I first heard of the four female astronauts in space in a Tina Fey monologue on SNL two weeks ago. Fey said something like ‘if you told anyone in the 70s about four female astronauts in space it would be in reference to a porno, but today it doesn’t even make news’. I didn’t know what she was talking about, was it a joke? So I checked. And it is true. According to a piece in a UK paper, it is “a record for the most women in space” nearly fifty years after “the Soviet Union put the first woman into orbit.” So why aren’t we talking about it? I ran it by a couple of girlfriends who also had not heard the news. Ok so Iceland has a volcano, China an earthquake, Poland a tragic air crash. But this is history here…or do we still only tell history from a male point of view?

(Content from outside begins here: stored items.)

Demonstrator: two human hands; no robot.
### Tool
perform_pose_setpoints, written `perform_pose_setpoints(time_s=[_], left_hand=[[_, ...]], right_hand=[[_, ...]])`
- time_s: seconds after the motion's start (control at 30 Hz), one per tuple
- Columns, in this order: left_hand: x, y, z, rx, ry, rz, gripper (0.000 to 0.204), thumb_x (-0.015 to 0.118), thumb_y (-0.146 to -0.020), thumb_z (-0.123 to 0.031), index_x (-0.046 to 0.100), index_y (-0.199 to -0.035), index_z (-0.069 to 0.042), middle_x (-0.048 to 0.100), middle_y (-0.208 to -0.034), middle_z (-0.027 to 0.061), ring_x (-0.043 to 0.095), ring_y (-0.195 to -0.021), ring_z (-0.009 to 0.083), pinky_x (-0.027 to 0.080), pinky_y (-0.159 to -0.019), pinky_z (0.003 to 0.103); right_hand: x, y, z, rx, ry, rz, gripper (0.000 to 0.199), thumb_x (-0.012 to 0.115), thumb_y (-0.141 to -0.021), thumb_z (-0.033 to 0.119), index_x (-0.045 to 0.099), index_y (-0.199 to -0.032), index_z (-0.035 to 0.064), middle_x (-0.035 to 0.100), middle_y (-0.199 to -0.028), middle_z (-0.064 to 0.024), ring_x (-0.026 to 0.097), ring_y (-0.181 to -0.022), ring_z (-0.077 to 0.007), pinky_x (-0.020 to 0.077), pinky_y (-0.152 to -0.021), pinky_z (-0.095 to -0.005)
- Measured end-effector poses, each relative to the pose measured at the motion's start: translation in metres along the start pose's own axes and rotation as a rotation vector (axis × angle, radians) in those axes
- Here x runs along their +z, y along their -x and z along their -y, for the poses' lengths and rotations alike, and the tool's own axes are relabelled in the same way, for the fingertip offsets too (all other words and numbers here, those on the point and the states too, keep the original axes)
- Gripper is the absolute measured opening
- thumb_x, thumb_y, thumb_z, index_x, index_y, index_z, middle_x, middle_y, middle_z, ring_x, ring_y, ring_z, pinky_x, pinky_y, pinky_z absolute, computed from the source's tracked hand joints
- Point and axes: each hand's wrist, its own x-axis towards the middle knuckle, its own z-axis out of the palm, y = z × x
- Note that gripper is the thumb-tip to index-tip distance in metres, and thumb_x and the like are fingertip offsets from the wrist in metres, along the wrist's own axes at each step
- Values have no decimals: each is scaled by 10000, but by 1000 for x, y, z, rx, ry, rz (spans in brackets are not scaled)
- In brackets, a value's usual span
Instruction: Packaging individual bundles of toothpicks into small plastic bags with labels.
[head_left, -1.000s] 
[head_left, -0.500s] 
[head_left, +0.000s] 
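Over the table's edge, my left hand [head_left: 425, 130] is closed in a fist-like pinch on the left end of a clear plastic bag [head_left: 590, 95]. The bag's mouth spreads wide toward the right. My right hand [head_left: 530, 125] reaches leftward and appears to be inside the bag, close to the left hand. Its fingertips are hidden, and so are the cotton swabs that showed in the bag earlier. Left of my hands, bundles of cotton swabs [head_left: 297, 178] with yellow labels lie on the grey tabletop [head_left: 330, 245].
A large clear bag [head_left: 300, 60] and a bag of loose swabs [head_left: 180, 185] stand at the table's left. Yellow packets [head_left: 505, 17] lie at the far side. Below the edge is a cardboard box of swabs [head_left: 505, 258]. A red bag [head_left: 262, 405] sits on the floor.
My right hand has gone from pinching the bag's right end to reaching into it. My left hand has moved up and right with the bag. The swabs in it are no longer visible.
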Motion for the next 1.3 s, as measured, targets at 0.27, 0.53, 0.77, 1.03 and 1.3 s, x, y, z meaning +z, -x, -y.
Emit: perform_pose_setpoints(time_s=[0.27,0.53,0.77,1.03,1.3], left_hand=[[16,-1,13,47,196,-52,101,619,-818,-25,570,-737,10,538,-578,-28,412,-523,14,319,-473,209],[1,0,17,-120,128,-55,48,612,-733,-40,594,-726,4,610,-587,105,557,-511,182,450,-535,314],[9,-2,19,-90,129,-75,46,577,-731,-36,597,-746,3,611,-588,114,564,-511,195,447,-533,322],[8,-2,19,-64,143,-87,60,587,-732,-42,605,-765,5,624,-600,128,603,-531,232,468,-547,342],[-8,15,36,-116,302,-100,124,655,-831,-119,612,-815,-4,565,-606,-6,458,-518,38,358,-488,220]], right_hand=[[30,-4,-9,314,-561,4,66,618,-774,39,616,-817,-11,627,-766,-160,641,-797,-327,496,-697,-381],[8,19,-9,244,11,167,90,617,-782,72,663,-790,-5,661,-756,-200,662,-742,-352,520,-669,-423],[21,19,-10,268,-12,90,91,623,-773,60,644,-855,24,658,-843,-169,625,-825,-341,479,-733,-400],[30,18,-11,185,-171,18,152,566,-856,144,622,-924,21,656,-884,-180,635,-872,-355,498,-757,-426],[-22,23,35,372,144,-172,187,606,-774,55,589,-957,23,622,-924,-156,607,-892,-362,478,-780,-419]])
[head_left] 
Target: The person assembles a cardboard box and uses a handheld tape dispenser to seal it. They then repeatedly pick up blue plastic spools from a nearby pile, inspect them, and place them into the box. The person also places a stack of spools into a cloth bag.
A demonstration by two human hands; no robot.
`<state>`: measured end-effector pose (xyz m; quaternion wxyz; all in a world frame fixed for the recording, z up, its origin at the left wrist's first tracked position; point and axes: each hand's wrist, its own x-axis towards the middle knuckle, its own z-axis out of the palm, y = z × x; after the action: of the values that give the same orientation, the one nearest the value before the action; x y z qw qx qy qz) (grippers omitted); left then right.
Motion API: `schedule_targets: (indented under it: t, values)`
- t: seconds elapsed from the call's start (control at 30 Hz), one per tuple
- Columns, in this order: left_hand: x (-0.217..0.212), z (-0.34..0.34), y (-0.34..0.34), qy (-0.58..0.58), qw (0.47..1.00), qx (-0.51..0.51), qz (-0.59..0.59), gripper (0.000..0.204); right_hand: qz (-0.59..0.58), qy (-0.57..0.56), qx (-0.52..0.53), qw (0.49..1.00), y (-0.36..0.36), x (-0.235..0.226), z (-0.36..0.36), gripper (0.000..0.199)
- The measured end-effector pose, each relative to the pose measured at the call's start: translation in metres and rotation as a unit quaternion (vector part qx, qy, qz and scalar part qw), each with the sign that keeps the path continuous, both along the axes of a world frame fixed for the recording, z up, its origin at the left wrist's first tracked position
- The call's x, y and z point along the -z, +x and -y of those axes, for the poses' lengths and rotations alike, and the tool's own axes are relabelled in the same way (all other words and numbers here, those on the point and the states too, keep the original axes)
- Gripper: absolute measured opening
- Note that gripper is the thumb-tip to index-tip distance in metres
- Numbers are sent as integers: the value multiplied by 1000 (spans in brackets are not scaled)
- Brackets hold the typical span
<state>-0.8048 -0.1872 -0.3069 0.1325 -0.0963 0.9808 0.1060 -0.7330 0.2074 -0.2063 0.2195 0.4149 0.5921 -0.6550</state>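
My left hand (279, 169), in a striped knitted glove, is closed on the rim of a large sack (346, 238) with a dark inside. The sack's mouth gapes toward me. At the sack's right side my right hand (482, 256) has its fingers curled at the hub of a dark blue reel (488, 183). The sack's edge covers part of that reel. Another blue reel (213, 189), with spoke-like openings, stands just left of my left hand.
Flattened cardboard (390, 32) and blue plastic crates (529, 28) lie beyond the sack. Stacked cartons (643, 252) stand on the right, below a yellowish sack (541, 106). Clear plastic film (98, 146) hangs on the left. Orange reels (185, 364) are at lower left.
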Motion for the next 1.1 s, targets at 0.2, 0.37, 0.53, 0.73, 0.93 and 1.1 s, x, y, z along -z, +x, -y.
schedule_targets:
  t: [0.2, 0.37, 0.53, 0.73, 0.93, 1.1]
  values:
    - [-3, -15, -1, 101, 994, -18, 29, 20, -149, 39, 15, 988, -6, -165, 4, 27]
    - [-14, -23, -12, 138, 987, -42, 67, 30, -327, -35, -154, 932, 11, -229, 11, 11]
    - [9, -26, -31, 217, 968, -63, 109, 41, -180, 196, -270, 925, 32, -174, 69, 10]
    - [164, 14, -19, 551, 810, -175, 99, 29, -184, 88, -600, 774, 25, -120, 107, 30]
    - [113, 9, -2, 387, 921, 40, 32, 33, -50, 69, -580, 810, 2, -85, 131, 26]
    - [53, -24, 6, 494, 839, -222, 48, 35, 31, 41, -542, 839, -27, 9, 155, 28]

Then I read, “Out of the Loop in Silicon Valley: In the Wide-Open World of Tech, Why So Few Women?” by a former colleague of mine Claire Cain Miller (we overlapped at Forbes magazine) and I started fuming. She starts with this story which I have to share again because it is so telling: ” CANDACE FLEMING’S résumé boasts a double major in industrial engineering and English from Stanford, an M.B.A. from Harvard, a management position at Hewlett-Packard and experience as president of a small software company. But when she was raising money for Crimson Hexagon, a start-up company she co-founded in 2007, she recalls one venture capitalist telling her that it didn’t matter that she didn’t have business cards, because all they would say was “Mom.” Another potential backer invited her for a weekend yachting excursion by showing her a picture of himself on the boat — without clothes. When a third financier discovered that her husband was also a biking enthusiast, she says, he spent more time asking if riding affected her husband’s reproductive capabilities than he did focusing on her business plan. Ultimately, none of the 30 venture firms she pitched financed her company. She finally raised $1.8 million in March 2008 from angel investors including Golden Seeds, a fund that emphasizes investing in start-ups led by women.

Is this the world in which I am raising a daughter? It is supposed to be better than this. So I found Parenting’s “5 Skills Every Kid Needs” to be helpful because it still is an imperfect world.